Woman beats deadly brain cancer with investigational cell therapy: 'Truly amazing'
Pamela Goldberger, 65, found out in 2023 that she had glioblastoma — a devastating diagnosis with an average survival of just 14 to 16 months, even with surgery.
In an on-camera interview with Fox News Digital, Goldberger shared that her first symptoms were subtle, other than a severe bout of nausea — until one night at dinner, she used her fork as her knife and her knife as her fork. (See the video at the top of the article.)
Goldberger went to the ER for neurological testing, including MRIs and a CAT scan, which revealed a brain tumor.
"It's pretty devastating news to hear," she said. "I don't know what I thought was happening, but that wasn't it … Our world just stopped."
"We have two little grandchildren, and [I thought] I was never going to have the opportunity to see them grow up. I think that's as devastating as it gets."
Goldberger was admitted to the hospital and scheduled for brain surgery a few days later.
Surgery is standard treatment for this highly invasive brain cancer, but the head of neurosurgery at Cooper University Hospital in Camden, New Jersey, offered Goldberger a different option.
He invited Goldberger to consider joining a clinical trial for an individualized dendritic cell therapy that could help treat glioblastoma, and she agreed to participate.
After the surgery, Goldberger began six weeks of chemotherapy and radiation, and then started six weeks of the investigational cell therapy a few weeks later. That process was followed by another year of chemo maintenance.
Although the healing process was "very gradual," Goldberger said she started to feel like herself again once the oral chemotherapy ended.
Now, 2-½ years after her diagnosis, she is alive, healthy and able to play tennis several times a week.
Survival rates and treatments for glioblastoma have not changed in 20 years, according to Dr. Joseph Georges, a neurosurgeon at Banner University Hospital in Phoenix, Arizona, who led the clinical trial.
"It's a highly mutated tumor and there are different cell populations for each patient," he told Fox News Digital. "And the tumor is also very good at silencing the body's immune system from attacking it."
"It's pretty devastating news to hear … Our world just stopped."
The new treatment primes the immune system to detect and kill the tumor cell by creating a vaccine directly from the patient's tumor, which is collected during surgery.
"We're picking up all these various tumor cell types, and then we're teaching the immune system how to attack the tumor — even the small cells that evade surgical resection," Georges said.
The treatment, which uses dendritic cells taken from patients, was administered to 16 people between 47 and 73 years old who were newly diagnosed with glioblastoma, including Goldberger.

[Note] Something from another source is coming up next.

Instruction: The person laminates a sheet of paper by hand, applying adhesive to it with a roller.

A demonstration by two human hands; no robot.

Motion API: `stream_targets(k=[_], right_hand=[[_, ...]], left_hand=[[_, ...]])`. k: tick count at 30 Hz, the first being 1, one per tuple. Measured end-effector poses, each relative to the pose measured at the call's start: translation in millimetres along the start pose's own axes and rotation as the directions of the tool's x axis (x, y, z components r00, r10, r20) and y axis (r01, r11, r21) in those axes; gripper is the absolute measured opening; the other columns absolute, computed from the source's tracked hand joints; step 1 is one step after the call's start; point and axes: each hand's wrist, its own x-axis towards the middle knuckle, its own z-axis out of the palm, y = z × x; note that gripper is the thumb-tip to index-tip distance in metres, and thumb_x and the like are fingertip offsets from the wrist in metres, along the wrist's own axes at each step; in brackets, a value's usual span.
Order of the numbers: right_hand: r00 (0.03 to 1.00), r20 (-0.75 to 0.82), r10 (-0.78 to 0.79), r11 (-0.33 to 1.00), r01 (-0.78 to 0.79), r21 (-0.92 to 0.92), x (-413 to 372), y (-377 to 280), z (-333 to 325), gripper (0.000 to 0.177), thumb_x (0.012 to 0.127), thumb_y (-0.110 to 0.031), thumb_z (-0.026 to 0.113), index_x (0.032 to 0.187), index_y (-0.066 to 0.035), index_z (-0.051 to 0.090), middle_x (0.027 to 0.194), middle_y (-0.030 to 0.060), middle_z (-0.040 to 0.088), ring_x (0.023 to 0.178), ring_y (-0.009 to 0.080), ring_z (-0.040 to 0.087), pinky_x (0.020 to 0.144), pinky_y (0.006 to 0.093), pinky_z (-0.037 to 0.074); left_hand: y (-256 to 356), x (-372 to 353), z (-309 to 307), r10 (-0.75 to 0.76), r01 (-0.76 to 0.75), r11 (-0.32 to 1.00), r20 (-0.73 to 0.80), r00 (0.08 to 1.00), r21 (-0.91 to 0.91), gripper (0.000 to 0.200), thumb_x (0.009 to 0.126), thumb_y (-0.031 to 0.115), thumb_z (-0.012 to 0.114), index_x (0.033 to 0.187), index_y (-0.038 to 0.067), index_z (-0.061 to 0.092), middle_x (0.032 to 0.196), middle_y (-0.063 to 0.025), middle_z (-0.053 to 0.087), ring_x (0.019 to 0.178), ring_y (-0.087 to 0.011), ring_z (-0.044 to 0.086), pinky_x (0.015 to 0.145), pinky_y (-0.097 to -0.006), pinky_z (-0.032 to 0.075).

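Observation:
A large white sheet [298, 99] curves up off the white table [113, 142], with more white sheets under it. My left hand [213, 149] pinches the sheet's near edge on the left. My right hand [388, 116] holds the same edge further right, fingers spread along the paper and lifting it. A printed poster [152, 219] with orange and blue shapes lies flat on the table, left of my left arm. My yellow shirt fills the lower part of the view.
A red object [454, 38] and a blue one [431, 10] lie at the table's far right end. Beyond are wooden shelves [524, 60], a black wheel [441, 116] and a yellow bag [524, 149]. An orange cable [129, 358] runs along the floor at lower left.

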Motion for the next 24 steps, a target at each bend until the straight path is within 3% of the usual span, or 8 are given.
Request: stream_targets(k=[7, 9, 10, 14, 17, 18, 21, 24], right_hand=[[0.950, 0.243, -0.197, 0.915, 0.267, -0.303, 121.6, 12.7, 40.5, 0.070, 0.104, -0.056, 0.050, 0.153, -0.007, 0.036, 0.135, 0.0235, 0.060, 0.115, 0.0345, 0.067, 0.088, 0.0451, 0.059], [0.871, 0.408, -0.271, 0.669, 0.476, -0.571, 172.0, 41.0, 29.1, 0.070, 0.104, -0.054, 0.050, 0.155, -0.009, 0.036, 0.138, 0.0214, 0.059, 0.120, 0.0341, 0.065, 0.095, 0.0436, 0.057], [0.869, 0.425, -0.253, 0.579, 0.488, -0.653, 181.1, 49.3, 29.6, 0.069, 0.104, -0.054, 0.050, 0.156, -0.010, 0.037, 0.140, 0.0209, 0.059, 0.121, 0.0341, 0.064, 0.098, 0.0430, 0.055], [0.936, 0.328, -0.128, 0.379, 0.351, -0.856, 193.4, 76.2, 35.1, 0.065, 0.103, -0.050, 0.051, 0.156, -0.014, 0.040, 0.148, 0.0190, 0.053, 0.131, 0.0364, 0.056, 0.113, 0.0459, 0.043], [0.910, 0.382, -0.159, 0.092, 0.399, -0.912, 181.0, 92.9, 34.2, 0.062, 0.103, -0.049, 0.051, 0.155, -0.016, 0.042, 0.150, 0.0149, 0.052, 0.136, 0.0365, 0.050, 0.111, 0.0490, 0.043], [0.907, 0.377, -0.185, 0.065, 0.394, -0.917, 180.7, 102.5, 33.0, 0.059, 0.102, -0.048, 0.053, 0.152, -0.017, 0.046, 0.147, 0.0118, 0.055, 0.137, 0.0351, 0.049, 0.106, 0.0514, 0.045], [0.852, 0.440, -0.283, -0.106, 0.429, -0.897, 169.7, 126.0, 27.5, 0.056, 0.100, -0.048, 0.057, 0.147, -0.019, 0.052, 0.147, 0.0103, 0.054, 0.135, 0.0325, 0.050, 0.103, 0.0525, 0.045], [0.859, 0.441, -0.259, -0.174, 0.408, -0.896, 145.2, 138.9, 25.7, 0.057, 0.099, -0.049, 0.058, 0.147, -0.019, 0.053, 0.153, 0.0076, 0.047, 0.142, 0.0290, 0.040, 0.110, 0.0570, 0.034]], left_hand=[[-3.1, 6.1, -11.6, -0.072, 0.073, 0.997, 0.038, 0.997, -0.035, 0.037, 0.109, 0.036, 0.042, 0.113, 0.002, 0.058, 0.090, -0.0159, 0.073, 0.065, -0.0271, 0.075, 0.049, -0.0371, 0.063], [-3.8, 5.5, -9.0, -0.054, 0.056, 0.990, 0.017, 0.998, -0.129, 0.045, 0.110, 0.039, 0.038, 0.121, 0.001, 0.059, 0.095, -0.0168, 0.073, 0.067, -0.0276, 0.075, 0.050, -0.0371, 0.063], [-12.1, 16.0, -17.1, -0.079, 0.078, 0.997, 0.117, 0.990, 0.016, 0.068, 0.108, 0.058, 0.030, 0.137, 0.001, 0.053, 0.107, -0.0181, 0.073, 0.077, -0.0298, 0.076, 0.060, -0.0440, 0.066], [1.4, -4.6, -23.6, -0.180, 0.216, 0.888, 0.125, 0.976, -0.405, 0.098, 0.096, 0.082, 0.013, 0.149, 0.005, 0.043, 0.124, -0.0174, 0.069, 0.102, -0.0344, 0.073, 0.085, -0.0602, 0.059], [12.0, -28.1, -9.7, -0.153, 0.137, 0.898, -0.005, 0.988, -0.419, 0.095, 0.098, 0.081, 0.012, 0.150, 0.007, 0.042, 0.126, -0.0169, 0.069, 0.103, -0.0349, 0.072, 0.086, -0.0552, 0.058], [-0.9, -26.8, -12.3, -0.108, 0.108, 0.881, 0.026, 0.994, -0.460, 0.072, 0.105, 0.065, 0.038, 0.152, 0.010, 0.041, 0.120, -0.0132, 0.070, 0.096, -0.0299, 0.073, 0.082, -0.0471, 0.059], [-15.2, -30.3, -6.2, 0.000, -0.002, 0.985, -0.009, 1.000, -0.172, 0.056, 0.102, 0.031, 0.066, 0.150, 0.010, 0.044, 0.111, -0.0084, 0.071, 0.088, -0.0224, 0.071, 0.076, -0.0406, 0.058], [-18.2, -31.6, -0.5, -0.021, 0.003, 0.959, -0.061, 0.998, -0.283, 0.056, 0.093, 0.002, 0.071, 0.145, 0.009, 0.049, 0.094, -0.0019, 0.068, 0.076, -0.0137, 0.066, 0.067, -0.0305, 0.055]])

After undergoing chemo and radiation, the patients received three courses of the injection every two weeks, along with weekly injections of a pegylated interferon medication (a type of protein that helps regulate the immune system).
The phase 1 clinical trial showed overall positive results, according to a press release from Diakonos Oncology, the group that developed the treatment, which is called DOC1021 (dubondencel).
The researchers noted positive immune responses and improved survival after treatment. It was also found to be safe with minimal side effects, even at high doses.
"At best, we hope to keep it stable and hope that we don't see it grow, but we are actually seeing tumors disappear for some of these people on their MRIs," Georges told Fox News Digital, which is "something you don't see in glioblastoma."
"It's truly amazing."
While Goldberger still has regular check-ins with her doctors, she reported that she's feeling "good" and enjoying spending time with her grandchildren, playing tennis, having lunch with friends, reading, shopping and traveling.
"I'm living my best life right now, and I'm not restricted by not being able to do anything that I would want to do," she told Fox News Digital.
For other glioblastoma patients, Goldberger recommends seeking out clinical trial opportunities if available and appropriate, and also urges them to take healing seriously.
"I was a really good patient. I did everything my doctors told me to do," Goldberger said, noting that she walked every day, ate well and got plenty of sleep.
"I surrounded myself with things that made me happy," she went on. "Spent a lot of time with my grandchildren and my family … and only did things that made me happy."
"I think all those things, put together with having excellent medical care and this trial, is the reason [I'm alive]. And a lot of luck."
Georges agreed that patients with recurring glioblastoma should look for clinical trials that may help.
Diakonos Oncology announced on July 22 that the first patient has been dosed in the phase 2 clinical trial of DOC1021. Georges shared that the trial will be available at 20 sites around the country.